El sargento se la quitó.
—Sargento —llamó el segundo oficial.
Matthews, con las manos temblorosas, volvió a colocarse la peluca.
—Pagaréis por vuestra traición cuando el general Howe restaure el orden en Nueva York, lo que no tardará en suceder.
—Eso no nos preocupa lo más mínimo —repuso el capitán sonriendo. Recogió la chaqueta color albaricoque del suelo y se la arrojó al alcalde.
Los tres esperaron silenciosos a que el alcalde se pusiera la chaqueta y el tricornio.
—Al demonio vosotros y vuestra causa —espetó Matthews.
—Por desgracia no vivirás para ser testigo de nuestra victoria.
Matthews guardó silencio. Todavía le quedaba una posibilidad remota si Hickey había conseguido escapar, a menos, claro, que ese bastardo fuera el traidor. Si Hickey estaba libre, el juego aún no había terminado.
Miércoles 26 de junio
Hickey comenzaba a hartarse. Al principio lo había encontrado divertido, puesto que además estaba seguro de que Matthews, con su influencia, le sacaría de la cárcel. Entonces Matthews —quizá— y Tryon, sentados cómodamente en el maldito barco de Su maldita Majestad el rey, le habían dado de nuevo esos billetes continentales. Uno no podía fiarse de nadie. Pero Hickey tenía planes.
Escupió en un recipiente que había en el suelo. Le falló la puntería. Hacía un calor de mil demonios y necesitaba una cerveza. Durante todo el día esos gilipollas del comité de seguridad no habían dejado de entrar y salir de su celda, muy gallitos ellos, como si hubiesen hecho algo especial.
La situación había cambiado. Se habían terminado las palabras amables de los soldados de la milicia sobre ese asunto de la falsificación. Ahora el ejército continental le acusaba de sublevación y conspiración.
Que si David Matthews dice esto, que si Elizabeth Fraunces lo otro, que si David Bushnell aquello y Quintin Brock otra cosa distinta a los demás. ¿Quién demonios era Quintin Brock? Tenía que ser el negro que trabajaba en la cocina de la taberna Fraunces. Otros dos negros, Paul Swan y David Millers, le habían explicado que Matthews les había pagado para que le ayudaran a escapar.

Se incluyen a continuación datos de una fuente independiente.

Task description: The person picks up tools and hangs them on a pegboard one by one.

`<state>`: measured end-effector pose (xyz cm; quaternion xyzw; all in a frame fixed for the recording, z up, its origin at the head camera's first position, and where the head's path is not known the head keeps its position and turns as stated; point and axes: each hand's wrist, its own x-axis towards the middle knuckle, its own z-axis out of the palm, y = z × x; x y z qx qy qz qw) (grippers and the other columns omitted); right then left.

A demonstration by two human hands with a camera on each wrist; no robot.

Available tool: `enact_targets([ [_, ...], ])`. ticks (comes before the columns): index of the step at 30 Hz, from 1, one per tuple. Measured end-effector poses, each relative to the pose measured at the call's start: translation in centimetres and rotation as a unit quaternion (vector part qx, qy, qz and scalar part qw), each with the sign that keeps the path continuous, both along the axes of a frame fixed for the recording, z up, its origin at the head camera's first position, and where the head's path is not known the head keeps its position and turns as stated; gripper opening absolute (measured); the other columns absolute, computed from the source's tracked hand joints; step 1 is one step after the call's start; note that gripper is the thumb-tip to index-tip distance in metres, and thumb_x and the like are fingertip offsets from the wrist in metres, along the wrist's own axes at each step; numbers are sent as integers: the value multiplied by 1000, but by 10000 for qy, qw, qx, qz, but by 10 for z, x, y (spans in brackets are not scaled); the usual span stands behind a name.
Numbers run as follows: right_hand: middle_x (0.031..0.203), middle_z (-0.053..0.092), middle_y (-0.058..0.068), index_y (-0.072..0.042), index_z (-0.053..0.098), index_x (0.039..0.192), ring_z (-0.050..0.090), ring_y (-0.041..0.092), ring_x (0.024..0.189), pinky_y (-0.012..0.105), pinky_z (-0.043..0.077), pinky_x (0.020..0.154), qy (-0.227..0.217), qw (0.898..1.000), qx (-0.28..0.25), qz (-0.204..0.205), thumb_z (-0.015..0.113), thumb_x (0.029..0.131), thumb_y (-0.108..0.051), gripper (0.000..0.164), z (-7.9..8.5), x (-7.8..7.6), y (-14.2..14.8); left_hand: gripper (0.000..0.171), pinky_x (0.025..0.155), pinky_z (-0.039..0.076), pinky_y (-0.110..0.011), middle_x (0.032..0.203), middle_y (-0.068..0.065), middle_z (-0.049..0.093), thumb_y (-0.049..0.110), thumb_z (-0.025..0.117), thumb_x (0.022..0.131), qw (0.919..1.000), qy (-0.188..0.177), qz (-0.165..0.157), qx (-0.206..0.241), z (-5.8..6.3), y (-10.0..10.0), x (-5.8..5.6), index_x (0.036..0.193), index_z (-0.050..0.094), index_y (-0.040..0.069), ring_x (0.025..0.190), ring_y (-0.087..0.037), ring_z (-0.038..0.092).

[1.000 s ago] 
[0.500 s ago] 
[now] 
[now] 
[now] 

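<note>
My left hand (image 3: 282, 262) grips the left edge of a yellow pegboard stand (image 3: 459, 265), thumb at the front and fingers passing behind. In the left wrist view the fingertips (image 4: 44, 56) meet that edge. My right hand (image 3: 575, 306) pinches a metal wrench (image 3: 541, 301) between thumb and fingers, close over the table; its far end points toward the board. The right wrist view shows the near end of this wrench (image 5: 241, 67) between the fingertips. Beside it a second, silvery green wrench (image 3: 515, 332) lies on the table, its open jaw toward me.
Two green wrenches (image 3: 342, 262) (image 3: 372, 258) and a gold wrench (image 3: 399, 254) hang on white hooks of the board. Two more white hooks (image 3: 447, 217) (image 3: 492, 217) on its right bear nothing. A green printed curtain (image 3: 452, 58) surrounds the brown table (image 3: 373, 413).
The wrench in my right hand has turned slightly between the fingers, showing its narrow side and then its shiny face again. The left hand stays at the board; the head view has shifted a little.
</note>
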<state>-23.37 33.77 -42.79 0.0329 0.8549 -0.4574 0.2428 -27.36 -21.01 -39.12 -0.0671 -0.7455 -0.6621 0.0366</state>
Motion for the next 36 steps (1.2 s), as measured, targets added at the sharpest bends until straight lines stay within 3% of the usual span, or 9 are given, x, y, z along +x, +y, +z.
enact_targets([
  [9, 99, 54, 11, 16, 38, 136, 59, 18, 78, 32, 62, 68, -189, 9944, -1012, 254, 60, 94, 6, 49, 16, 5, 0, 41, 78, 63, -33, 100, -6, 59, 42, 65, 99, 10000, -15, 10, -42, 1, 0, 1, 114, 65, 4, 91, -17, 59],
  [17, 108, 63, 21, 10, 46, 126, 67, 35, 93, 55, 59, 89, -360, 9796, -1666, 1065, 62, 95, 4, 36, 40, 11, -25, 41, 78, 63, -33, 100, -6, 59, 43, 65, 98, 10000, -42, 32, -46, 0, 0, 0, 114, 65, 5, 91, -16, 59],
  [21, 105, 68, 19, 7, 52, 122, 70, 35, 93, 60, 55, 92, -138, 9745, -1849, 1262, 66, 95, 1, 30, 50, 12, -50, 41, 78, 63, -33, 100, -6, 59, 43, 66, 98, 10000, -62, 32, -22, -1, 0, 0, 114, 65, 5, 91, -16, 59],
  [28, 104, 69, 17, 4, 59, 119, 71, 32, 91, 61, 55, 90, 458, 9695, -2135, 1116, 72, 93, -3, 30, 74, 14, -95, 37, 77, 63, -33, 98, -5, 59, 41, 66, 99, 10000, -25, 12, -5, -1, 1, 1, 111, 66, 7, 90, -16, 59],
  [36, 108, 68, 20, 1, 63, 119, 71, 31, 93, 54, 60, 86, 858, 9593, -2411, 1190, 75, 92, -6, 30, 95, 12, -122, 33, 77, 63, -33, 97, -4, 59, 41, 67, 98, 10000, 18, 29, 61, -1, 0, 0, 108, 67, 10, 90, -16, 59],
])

De ser eso cierto, Matthews era más tonto de lo que sospechaba. Como todo el mundo sabía, uno no puede fiarse de un negro; si tocaban a uno, venían dos a matarte. Hickey dio una patada a la puerta con todas sus fuerzas.
El comité, enterado de que Hickey había intentado envenenar al general Washington el martes día 7 de mayo, quería que confesase si había sido David Matthews quien se lo había ordenado. Hickey no se había dejado impresionar ni por las cosas que sabían ni por las amenazas. Todos eran unos torpes desgraciados. Si eran tan listos, ¿por qué habían tardado tanto en atraparle? Más de un mes. Habían incordiado más a ese negro de Quintin que a él; simplemente se habían limitado a preguntarle ese día si había visto a alguien sospechoso en la cocina.
No señor, no se había dejado impresionar por el comité. Mierda, si no le hubieran arrestado por falsificación, no se hallaría en esa maldita celda. Si David Matthews le había traicionado, lo pagaría muy caro. Le estrangularía con sus propias manos y lo mandaría al infierno. Con esa idea en la cabeza, Hickey se tendió en el suelo y se quedó dormido.